• [Work task]
Take the entries that follow and return exactly the lines from the one holding "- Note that" through the one holding "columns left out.", both included. Nothing else is needed.

• [Material shown]
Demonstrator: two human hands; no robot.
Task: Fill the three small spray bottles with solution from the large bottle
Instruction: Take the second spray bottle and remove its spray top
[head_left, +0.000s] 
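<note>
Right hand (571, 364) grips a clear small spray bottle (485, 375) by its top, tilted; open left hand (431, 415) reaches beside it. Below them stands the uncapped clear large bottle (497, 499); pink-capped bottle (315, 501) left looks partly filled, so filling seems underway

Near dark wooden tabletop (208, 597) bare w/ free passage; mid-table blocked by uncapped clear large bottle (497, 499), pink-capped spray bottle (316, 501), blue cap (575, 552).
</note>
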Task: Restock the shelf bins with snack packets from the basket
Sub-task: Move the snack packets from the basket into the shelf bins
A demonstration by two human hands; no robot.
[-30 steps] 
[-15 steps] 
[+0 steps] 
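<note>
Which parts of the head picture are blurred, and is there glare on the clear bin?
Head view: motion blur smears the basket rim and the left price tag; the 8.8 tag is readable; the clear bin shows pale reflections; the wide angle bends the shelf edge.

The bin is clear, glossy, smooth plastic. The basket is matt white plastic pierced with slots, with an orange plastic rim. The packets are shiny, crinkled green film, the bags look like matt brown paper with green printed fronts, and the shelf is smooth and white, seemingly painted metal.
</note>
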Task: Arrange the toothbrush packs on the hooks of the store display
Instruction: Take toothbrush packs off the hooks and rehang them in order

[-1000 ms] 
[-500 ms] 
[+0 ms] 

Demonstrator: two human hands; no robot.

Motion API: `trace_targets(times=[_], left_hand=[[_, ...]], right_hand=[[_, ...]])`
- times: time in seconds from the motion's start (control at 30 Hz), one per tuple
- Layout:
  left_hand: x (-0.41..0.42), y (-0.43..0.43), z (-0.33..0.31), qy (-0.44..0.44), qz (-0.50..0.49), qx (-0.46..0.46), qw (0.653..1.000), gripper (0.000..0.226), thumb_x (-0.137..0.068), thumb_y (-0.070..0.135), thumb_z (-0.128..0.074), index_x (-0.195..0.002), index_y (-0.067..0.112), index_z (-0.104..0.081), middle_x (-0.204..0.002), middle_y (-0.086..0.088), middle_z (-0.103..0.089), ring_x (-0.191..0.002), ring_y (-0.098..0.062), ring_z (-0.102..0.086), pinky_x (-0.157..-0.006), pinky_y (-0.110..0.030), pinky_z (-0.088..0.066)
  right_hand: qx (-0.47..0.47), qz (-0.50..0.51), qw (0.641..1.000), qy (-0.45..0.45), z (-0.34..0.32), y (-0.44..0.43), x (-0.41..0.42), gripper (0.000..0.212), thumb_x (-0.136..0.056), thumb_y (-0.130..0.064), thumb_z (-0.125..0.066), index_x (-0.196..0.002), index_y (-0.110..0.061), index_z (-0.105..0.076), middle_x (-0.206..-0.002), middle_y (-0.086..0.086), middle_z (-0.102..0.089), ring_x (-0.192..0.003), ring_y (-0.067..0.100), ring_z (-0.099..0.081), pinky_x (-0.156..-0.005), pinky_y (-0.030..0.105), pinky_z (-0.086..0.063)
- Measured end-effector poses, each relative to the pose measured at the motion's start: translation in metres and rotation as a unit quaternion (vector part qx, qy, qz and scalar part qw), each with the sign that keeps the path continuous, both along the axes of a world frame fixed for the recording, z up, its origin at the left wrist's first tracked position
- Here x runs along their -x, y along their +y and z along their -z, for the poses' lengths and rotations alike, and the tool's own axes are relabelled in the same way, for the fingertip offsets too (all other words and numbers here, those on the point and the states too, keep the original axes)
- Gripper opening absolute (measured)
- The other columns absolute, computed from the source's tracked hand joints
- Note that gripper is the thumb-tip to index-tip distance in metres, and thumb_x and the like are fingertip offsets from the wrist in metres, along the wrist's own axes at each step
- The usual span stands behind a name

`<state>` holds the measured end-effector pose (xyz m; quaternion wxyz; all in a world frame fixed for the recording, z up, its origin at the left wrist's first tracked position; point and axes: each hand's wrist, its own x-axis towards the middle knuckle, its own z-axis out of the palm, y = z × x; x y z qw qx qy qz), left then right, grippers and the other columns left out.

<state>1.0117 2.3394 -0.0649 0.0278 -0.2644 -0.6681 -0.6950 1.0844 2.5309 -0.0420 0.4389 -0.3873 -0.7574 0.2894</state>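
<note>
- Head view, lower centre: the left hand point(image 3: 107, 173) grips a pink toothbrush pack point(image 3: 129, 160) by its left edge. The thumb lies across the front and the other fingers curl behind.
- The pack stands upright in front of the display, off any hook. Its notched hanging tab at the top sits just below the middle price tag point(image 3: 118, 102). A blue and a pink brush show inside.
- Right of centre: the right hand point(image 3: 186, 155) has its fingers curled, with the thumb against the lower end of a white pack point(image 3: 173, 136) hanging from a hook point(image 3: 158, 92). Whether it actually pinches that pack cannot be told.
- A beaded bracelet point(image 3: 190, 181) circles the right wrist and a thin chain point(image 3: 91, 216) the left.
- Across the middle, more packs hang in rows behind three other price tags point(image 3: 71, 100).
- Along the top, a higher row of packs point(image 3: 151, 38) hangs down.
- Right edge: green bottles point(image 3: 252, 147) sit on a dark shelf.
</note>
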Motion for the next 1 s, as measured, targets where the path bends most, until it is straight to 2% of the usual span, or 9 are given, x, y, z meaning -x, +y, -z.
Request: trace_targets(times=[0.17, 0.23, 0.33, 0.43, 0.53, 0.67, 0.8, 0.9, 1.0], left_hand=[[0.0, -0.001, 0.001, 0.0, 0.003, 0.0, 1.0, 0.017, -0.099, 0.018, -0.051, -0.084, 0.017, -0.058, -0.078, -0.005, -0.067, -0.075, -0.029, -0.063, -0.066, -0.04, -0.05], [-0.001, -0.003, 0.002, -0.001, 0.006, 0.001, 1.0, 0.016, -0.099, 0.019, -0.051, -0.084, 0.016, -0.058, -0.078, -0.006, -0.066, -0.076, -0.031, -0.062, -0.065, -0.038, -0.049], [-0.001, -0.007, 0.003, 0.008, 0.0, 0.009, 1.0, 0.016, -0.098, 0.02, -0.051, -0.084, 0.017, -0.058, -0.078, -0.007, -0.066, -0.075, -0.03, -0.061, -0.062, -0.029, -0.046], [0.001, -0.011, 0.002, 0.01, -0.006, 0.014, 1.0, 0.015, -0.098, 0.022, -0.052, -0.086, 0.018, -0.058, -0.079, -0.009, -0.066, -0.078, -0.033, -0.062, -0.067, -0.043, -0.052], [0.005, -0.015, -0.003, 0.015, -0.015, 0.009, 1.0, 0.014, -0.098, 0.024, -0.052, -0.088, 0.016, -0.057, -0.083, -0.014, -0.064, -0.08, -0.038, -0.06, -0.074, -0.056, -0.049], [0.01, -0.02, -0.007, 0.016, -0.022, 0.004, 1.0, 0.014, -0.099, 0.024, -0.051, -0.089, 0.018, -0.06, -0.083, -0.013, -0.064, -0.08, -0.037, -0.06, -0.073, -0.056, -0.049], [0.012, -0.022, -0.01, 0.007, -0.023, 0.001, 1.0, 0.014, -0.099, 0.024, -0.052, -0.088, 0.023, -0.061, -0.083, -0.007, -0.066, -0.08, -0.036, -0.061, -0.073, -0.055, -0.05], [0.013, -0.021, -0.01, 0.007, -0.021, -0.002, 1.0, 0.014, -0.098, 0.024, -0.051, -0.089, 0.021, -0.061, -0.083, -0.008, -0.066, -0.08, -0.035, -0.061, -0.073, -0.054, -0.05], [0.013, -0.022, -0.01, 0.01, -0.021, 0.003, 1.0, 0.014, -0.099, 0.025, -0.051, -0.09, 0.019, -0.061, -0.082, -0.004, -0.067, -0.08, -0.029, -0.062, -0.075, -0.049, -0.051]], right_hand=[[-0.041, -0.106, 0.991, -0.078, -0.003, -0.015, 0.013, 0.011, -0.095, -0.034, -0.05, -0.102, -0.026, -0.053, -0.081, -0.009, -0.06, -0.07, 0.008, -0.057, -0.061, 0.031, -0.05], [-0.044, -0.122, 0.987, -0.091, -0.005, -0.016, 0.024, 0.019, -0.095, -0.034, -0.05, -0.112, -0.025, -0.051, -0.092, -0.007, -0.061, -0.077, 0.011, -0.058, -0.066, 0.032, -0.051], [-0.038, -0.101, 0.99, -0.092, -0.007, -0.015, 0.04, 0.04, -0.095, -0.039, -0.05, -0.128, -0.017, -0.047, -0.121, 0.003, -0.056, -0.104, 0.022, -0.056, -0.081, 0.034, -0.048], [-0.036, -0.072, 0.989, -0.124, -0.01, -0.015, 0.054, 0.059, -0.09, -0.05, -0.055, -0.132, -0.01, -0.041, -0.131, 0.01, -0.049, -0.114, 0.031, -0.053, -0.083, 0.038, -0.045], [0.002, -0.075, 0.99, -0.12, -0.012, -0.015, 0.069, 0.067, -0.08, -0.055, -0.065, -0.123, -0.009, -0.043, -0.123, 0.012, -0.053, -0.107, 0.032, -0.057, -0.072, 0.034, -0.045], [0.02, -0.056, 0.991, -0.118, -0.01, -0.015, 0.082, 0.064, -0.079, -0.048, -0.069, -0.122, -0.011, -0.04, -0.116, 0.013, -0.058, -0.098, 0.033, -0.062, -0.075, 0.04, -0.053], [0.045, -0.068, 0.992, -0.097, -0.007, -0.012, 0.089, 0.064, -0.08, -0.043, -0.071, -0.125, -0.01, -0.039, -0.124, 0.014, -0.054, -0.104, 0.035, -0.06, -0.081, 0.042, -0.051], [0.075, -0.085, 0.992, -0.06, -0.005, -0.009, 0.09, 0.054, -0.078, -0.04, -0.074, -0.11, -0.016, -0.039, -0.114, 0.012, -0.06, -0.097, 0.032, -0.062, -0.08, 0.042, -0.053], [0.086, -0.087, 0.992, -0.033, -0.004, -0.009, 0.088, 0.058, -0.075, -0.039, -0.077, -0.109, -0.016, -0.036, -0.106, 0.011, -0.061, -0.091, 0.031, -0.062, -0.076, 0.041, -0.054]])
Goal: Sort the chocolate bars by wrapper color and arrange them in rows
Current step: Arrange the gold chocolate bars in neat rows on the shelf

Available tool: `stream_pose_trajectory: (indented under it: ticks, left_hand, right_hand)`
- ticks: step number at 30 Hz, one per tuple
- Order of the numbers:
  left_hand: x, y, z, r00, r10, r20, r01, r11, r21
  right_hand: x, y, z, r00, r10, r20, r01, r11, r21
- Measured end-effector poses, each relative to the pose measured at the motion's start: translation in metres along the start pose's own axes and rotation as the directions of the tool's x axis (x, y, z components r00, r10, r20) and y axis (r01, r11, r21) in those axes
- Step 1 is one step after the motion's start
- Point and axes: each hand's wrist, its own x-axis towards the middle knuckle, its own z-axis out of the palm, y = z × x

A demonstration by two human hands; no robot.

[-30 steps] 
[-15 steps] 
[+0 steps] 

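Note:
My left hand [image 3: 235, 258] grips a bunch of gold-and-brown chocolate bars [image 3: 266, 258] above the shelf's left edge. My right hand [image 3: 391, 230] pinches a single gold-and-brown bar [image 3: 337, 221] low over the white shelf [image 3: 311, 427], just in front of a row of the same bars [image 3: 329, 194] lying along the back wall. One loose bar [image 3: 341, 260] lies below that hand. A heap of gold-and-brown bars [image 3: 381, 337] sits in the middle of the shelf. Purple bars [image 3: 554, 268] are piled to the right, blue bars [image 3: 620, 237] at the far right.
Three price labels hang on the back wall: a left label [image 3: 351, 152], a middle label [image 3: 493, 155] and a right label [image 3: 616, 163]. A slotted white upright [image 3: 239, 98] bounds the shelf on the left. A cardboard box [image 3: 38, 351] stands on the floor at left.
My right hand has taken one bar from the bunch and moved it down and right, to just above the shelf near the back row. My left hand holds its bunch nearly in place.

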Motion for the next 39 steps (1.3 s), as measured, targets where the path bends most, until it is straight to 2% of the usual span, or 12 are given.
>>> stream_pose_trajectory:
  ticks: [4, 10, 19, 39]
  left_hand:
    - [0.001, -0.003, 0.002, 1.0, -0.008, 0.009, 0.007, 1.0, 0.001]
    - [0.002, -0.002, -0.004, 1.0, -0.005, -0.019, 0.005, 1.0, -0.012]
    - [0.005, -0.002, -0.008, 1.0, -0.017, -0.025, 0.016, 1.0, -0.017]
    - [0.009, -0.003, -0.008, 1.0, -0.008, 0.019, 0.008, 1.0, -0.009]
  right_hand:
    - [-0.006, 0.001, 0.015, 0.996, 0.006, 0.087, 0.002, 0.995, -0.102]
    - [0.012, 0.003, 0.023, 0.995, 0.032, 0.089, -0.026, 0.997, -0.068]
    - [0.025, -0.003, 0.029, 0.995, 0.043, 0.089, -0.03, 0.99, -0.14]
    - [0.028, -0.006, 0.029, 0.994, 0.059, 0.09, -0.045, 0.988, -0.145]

• [Answer to this problem]
- Note that gripper is the thumb-tip to index-tip distance in metres, and thumb_x and the like are fingertip offsets from the wrist in metres, along the wrist's own axes at each step
- The usual span stands behind a name

`<state>` holds the measured end-effector pose (xyz m; quaternion wxyz; all in a world frame fixed for the recording, z up, its origin at the left wrist's first tracked position; point and axes: each hand's wrist, its own x-axis towards the middle knuckle, its own z-axis out of the palm, y = z × x; x y z qw qx qy qz), left then right, grippers and the other columns left out.

Work on this exercise has been finished.